I’m trying to build a docker container for running humann3. My base container is running ubuntu 20.04 and I’m using conda version 4.8.3 for the installation. The default Python seems to be v3.8.3, but conda won’t install humann with that version so I’ve downgraded to Python v3.7.0 (ie. conda install python=3.7.0).

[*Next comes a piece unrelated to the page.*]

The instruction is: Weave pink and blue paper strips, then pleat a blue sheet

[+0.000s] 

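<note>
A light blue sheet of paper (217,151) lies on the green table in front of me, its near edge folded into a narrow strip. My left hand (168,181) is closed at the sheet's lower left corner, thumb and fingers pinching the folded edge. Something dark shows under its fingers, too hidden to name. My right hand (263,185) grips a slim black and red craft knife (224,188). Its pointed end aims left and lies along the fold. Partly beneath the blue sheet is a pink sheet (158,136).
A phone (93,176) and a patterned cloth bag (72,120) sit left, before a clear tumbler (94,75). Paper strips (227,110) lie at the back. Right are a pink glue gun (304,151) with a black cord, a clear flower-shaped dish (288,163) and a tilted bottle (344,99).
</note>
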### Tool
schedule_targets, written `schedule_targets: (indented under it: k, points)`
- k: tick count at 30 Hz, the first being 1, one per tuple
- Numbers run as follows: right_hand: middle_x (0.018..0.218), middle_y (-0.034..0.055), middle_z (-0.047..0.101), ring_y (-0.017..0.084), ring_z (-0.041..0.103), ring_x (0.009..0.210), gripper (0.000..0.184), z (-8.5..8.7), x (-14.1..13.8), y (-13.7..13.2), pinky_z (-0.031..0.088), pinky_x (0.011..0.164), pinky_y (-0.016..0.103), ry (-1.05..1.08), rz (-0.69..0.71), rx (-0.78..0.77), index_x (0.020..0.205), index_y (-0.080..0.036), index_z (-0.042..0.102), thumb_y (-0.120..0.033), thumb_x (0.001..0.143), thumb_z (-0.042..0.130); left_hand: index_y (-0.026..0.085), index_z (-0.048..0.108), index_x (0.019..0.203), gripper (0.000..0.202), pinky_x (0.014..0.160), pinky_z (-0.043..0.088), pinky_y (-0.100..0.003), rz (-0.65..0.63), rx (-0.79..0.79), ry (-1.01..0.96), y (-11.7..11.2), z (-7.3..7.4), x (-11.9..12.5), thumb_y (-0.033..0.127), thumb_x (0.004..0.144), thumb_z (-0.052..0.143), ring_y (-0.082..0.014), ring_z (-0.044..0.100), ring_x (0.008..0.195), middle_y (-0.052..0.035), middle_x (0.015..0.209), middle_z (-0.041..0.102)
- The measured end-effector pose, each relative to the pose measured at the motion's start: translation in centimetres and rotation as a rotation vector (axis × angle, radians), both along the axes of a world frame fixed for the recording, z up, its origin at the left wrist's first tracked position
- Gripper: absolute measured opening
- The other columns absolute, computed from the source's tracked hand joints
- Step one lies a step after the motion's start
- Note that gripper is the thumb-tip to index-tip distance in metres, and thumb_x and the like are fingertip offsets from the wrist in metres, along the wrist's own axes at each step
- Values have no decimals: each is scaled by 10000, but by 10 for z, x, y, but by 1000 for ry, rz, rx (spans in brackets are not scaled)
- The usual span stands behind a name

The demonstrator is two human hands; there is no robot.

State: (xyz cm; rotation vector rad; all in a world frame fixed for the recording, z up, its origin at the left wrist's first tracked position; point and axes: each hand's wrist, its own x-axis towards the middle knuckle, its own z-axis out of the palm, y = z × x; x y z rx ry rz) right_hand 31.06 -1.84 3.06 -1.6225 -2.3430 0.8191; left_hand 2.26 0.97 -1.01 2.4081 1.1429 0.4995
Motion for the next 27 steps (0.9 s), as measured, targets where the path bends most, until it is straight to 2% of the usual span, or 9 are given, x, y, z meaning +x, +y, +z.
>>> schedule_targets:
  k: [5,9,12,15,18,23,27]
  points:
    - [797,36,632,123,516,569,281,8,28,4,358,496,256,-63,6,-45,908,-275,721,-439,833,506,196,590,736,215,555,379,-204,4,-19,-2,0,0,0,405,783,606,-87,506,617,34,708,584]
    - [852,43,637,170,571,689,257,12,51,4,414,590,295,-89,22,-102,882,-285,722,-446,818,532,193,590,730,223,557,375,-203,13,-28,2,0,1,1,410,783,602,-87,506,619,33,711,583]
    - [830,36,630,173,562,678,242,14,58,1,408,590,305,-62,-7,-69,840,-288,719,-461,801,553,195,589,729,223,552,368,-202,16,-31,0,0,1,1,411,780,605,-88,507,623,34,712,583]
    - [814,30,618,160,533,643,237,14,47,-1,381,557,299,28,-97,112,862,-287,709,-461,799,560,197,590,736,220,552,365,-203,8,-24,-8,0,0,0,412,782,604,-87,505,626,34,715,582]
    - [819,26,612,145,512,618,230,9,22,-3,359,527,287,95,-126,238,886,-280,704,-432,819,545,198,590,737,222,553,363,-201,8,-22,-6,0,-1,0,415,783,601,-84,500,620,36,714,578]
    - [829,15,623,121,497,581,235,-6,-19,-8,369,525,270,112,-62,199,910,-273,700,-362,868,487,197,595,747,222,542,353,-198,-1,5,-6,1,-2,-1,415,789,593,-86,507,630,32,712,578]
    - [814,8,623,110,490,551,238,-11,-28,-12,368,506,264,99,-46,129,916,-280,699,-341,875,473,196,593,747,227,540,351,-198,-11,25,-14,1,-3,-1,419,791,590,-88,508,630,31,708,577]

The repo order is: biobakery, conda-forge, bioconda, defaults. At that point I run:
conda install humann -c biobakery
The Humann3 wiki suggests that this should handle all the pre-requisites including metaphlan. But from some helpful posts I found that it was installing an older version of metaphlan. So I explicitly installed what I think (from the post) is the correct version of metaphlan:
and run the tests. humann_test completes successfully. But then my installation is failing when I try to run:
humann -i demo.fastq -o sample_results
I am getting this error:
Running metaphlan ........
CRITICAL ERROR: Error executing: /usr/local/miniconda3/bin/metaphlan /usr/local/miniconda3/lib/python3.7/site-packages/humann/tests/data/demo.fastq -t rel_ab -o /gscmnt/gc2732/mitrevalab/USERS_Mitreva/jmartin/200806_testing_humann3/sample_results/demo_humann_temp/demo_metaphlan_bugs_list.tsv --input_type fastq --bowtie2out /gscmnt/gc2732/mitrevalab/USERS_Mitreva/jmartin/200806_testing_humann3/sample_results/demo_humann_temp/demo_metaphlan_bowtie2.txt
Error message returned from metaphlan :
No MetaPhlAn BowTie2 database found (--index option)!

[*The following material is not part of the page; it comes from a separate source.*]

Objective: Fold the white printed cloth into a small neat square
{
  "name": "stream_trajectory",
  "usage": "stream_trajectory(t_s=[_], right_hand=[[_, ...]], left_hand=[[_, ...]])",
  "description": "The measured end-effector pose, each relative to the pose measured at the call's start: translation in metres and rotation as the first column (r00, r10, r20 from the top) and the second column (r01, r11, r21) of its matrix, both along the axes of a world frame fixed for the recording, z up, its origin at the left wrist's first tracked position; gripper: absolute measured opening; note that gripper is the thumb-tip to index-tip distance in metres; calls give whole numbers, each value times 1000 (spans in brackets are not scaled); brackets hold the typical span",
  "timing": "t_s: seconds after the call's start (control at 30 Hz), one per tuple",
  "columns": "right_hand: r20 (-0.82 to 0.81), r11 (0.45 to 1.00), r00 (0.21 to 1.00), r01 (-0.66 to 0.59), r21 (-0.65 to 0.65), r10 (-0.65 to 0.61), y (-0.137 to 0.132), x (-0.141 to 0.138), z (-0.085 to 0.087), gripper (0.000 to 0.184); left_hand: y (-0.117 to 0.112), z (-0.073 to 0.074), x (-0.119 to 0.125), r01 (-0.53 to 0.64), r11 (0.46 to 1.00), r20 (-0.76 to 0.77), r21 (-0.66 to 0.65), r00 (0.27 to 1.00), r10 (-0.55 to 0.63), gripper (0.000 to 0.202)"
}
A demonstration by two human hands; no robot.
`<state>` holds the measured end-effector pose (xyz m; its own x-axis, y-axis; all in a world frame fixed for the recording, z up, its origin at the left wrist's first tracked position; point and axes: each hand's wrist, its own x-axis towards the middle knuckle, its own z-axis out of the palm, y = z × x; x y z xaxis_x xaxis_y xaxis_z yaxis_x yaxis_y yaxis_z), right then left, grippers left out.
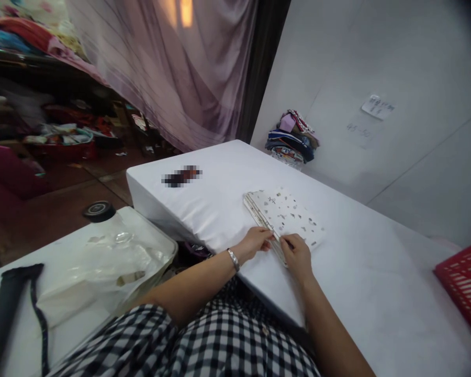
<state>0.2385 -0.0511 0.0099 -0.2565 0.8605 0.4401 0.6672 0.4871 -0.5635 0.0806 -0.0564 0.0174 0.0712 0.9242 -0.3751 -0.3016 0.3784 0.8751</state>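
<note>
A folded white cloth (pixel 286 213) with small dark prints lies on the white-covered table (pixel 357 272). My left hand (pixel 254 242), a silver bangle on its wrist, rests at the cloth's near left edge with fingers curled onto the folded layers. My right hand (pixel 297 255) pinches the same near edge just to the right. Both hands meet at that corner of the cloth.
A red plastic basket (pixel 463 283) sits at the table's right edge. A pile of folded fabrics (pixel 292 137) lies at the far end by the wall. A blurred dark object (pixel 181 176) lies on the far left corner. A plastic-covered surface (pixel 102 262) with a black strap (pixel 8 309) stands to the left.
</note>
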Motion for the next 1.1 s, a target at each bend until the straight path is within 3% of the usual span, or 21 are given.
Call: stream_trajectory(t_s=[0.2, 0.43, 0.53, 0.7, 0.87, 1.0, 1.1], right_hand=[[-74, 1000, 997, 16, -16, -17, 1, 1, -1, 25], [66, 1000, 998, 18, 17, -19, -3, -3, 1, 28], [51, 1000, 999, 12, 9, -12, -3, -2, 2, 28], [-82, 1000, 996, 20, -21, -22, 1, 2, 1, 28], [-80, 999, 996, 28, -32, -31, 2, 1, 0, 24], [-74, 999, 997, 28, -41, -31, 2, 1, -1, 25], [-56, 999, 998, 36, -40, -38, 3, 2, -3, 26]], left_hand=[[14, 5, -7, -82, 996, 27, 22, 996, 82, 11], [33, 20, -15, -116, 992, 1, 52, 993, 117, 15], [46, 22, -17, -119, 990, -57, 79, 991, 124, 19], [57, 15, -27, -105, 982, -229, 157, 964, 139, 27], [47, -1, -33, -111, 960, -427, 255, 878, 215, 29], [36, -9, -24, -13, 966, -500, 257, 854, 144, 8], [32, -11, -14, 55, 971, -507, 232, 859, 73, 14]])
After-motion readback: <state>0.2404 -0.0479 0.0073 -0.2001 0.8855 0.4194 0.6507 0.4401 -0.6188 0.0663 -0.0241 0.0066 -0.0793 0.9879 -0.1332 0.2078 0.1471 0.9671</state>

Expecting location /usr/local/miniconda3/lib/python3.7/site-packages/metaphlan/metaphlan_databases/mpa_v30_CHOCOPhlAn_201901
Exiting...
I am new to humann3 & metaphlan3 and I am not sure that I fully understood the installation instructions. Do I need to explicitly download metaphlan databases similar to what I did for the humann dbs? I’m not sure if I’m doing something wrong or if I missed a step somewhere.
Yes, in the Dockerfile you have to include RUN metaphlan --install in order to install inside the Docker container the MetaPhlAn database, otherwise you can provide a local copy using the volume binding.
Have a look here, we provide also a pre-built docker image
Ah, I would very much prefer using the biobakery/humann image but when I tried running humann on the demo.fastq it I get this error:
Error message returned from metaphlan :
ERROR: Unable to create folder for database install: /usr/local/lib/python3.6/dist-packages/metaphlan/metaphlan_databases
The system I am working on has some strict rules about where users can write into. I have put in a request for help to our systems group but I suspect that I am not allowed to write anywhere under /usr/local/lib.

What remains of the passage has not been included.